Qu'il s'agisse d'appui aux politiques publiques ou d'appui aux gestionnaires pour des questions territoriales, nous disposons d'éléments permettant de gérer des problématiques en situation d'incertitude. Par exemple, concernant la chlordécone, les travaux menés avec l'ANSES et les registres n'ont pas permis de résoudre la question de l'incertitude du lien de causalité entre exposition à la chlordécone et cancer de la prostate. Cependant, un grand nombre d'éléments nous permet d'adresser des préconisations aux gestionnaires et de proposer à la population des mesures de réduction des risques. L'incertitude ne doit pas empêcher la gestion. Il ne faut pas attendre vingt ans d'études épidémiologiques pour gérer les situations auxquelles nous sommes confrontés. De la même manière, l'enquête Esteban a mis en avant une imprégnation importante de la population à un ensemble de substances chimiques. Nous travaillons sur la réduction des expositions à la source et le site d'information « Agir pour bébé » recommande un certain nombre d'actions pour les individus exposés.

Les fake news représentent un véritable fléau pour les agences, mises en difficulté par la propagation de ces informations erronées, qui remettent en cause l'expertise scientifique. L'agence Santé publique France est une agence d'expertise scientifique. Elle répond à un certain nombre de standards en matière de respect de protocoles méthodologiques, d'éthique et d'intégrité scientifique. Nous nous entourons d'experts extérieurs à l'agence pour traiter des problématiques complexes. Par exemple, dans le programme national de biosurveillance, les études relatives aux pesticides s'appuient sur des conseils scientifiques qui font appel à des personnalités extérieures. Ces dernières doivent remplir une déclaration publique d'intérêts (DPI) pour répondre aux critères de la charte de l'expertise. Malgré ces procédures, nous sommes parfois mis en difficulté au cours de réunions, ayant plutôt trait à des affaires locales, parce que nous avons face à nous des parents, des riverains, intimement atteints par une maladie, parfois un décès. Santé publique France est une agence ayant pour mission d'émettre des recommandations en matière de santé publique à destination de la population générale.

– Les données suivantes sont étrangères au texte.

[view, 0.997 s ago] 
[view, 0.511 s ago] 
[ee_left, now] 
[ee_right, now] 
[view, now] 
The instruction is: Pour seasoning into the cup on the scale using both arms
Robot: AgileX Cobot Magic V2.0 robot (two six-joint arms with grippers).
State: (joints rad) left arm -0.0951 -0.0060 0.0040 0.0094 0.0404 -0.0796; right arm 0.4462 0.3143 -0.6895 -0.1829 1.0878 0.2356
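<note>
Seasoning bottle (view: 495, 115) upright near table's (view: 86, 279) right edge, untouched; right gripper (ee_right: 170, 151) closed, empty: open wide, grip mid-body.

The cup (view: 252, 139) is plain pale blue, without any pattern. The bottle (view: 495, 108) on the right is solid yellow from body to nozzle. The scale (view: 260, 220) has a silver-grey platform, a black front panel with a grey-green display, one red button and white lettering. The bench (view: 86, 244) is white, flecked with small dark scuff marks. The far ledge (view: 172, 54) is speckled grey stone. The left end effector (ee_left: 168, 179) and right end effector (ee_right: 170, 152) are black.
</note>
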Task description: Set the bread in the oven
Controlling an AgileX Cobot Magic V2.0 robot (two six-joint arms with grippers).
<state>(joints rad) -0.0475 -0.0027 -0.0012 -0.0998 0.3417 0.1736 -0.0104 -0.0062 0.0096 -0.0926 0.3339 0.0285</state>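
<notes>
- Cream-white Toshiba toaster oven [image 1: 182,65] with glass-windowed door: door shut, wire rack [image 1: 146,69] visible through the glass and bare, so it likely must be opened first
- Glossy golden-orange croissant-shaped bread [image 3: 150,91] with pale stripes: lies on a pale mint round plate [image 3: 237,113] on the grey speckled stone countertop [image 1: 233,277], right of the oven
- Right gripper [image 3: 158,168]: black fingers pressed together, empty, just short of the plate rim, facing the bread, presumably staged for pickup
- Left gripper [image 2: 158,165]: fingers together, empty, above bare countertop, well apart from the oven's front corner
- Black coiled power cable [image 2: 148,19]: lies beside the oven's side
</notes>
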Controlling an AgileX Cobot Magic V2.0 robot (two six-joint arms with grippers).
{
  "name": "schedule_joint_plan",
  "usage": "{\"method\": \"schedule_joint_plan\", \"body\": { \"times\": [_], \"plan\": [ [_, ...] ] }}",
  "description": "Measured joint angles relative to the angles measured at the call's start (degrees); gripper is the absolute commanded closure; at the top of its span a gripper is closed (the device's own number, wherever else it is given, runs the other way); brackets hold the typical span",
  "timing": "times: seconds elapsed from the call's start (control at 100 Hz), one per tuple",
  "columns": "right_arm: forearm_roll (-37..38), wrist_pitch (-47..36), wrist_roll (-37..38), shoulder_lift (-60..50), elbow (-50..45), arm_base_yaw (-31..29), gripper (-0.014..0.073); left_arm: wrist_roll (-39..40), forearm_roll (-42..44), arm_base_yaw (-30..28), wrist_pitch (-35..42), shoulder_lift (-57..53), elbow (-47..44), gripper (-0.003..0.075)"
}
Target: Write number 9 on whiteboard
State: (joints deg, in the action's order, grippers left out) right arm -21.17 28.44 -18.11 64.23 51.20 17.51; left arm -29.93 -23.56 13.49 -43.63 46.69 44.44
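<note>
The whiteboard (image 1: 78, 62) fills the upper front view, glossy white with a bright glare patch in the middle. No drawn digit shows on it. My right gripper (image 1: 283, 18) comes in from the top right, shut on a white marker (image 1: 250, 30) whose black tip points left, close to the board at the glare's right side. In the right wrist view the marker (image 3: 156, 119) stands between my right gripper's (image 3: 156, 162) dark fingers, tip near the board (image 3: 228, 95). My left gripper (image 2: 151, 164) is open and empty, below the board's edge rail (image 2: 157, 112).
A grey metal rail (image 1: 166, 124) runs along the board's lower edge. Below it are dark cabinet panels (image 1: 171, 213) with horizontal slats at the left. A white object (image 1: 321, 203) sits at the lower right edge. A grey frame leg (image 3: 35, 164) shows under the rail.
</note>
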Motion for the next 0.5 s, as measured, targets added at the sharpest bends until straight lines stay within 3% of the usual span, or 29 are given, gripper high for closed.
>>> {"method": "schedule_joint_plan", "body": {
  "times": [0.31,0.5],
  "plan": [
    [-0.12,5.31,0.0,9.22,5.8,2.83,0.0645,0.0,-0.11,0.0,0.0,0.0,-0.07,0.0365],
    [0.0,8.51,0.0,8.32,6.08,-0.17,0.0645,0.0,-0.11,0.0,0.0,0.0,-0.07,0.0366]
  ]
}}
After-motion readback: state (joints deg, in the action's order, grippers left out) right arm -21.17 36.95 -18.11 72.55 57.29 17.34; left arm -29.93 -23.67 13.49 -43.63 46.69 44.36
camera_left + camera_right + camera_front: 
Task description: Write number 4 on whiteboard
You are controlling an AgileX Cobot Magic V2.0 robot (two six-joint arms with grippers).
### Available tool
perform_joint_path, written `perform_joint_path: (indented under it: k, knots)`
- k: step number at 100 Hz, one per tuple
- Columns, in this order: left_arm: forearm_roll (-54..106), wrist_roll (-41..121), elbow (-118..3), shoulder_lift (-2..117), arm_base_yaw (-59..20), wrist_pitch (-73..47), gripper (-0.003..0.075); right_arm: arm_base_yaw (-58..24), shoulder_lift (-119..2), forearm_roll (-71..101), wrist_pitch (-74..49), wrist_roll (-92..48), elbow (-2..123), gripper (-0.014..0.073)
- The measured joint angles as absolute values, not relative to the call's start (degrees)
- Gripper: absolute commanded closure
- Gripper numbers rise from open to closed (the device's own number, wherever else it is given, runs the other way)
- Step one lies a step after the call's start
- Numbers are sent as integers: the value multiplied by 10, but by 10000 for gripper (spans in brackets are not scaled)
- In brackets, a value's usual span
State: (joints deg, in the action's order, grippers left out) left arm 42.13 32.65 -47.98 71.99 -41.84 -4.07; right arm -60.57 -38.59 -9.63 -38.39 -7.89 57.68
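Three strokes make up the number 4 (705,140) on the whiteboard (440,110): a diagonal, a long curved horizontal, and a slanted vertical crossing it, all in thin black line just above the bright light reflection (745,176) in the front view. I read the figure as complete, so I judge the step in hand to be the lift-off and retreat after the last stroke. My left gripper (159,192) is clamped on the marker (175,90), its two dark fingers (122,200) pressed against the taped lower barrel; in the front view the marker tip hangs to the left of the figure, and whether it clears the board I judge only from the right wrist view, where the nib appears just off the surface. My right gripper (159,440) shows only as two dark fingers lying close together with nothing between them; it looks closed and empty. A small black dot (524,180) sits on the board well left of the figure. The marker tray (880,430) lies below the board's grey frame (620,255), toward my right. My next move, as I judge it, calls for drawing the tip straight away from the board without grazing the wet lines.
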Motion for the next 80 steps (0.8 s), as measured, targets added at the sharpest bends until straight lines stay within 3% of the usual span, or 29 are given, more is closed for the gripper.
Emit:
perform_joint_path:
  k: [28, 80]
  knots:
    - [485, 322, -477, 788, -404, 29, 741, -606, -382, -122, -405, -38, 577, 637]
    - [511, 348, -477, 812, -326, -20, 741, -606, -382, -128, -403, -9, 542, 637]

Mais la confrontation avec des individus qui soulèvent des questions intimes, propres à leur vécu, est parfois très difficile. Face à ces situations individuelles, notre discours peut devenir inaudible dans la mesure où la science ne permet pas toujours de répondre aux questions que se posent les parents ou les personnes. Nous nous trouvons alors en grande difficulté. Un accompagnement, dans cet aspect de communication en temps de crise, pourrait s'avérer utile et aider le positionnement de l'agence. J'ai personnellement vécu une réunion publique difficile à Sainte-Pazanne. Nous arrivons avec notre science et toute la bonne volonté pour essayer de répondre aux interrogations, mais nous nous heurtons évidemment à la peine des gens et aux difficultés qu'ont les parents de vivre les situations qu'ils traversent. Une meilleure sensibilisation de la population sur les sujets de santé environnementale, dont l'importance est croissante, me semble essentielle. L'éducation peut sans doute être renforcée dans certains parcours, à l'école ou dans certaines filières universitaires. Nous essayons de remplir cette mission via des sites, mais je pense que cette démarche pourrait être couplée à d'autres actions.